# [What the task asks]
Give again, character for character, the lines that lie between the first line of the material and the line with "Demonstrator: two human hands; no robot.", inclusive. Omit pictures.

START Supplied information

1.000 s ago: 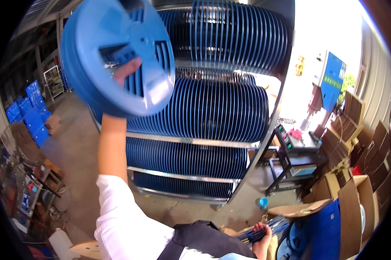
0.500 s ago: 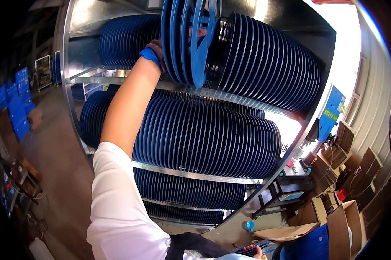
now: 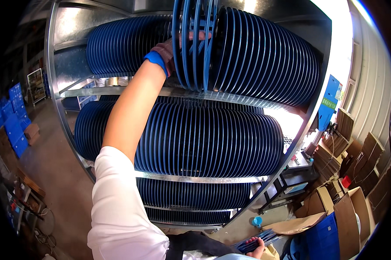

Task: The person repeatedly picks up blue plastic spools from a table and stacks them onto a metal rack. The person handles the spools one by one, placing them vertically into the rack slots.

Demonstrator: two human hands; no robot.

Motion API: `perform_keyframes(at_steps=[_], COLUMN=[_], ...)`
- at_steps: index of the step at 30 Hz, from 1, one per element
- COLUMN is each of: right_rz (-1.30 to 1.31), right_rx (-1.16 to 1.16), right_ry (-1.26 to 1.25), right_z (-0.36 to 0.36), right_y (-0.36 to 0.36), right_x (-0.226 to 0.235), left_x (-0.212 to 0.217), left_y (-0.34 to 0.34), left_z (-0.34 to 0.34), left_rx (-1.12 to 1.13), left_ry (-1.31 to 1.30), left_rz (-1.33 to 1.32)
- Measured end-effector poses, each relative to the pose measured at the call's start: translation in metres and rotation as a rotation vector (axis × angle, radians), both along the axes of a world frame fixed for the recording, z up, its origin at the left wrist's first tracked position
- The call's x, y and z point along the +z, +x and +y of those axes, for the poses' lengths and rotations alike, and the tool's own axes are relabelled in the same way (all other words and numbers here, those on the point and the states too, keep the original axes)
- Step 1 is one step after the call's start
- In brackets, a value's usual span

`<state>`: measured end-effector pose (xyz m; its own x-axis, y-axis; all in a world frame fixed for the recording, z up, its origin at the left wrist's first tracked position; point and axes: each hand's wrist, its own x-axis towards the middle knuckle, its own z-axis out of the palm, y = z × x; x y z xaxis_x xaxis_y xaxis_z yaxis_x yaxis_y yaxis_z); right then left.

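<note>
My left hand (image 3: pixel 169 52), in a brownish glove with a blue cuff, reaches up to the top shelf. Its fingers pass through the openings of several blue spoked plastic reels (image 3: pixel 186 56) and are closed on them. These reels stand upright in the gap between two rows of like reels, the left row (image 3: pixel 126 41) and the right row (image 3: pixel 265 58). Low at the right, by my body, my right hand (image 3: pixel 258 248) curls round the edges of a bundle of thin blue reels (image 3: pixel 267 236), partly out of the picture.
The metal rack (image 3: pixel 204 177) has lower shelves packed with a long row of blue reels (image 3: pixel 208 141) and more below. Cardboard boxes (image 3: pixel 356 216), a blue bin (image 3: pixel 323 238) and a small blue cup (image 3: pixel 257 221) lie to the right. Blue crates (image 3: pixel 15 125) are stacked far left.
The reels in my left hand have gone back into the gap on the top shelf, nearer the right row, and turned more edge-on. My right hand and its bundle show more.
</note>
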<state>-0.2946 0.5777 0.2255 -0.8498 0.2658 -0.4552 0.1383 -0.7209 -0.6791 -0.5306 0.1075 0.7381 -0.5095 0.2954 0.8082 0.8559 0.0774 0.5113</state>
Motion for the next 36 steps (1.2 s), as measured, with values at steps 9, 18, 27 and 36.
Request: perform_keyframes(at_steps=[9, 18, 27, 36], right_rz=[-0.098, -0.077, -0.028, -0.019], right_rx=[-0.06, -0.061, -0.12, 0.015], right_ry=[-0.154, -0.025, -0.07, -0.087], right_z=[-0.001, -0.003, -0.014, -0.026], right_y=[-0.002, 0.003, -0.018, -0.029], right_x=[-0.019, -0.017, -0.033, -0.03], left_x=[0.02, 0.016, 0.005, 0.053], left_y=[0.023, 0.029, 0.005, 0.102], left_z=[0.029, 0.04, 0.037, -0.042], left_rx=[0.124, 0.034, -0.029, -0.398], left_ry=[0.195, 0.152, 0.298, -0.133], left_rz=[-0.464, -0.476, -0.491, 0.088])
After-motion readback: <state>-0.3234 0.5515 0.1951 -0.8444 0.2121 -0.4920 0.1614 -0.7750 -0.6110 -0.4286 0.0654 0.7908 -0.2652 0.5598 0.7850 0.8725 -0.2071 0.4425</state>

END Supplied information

# [Response to this exercise]
1.000 s ago: 
0.500 s ago: 
now: 

Task: The person repeatedly picks up blue plastic spools from a table and stacks them onto a metal rack. The person handles the spools one by one, placing them vertically into the rack slots.

Demonstrator: two human hands; no robot.

This exercise is finished.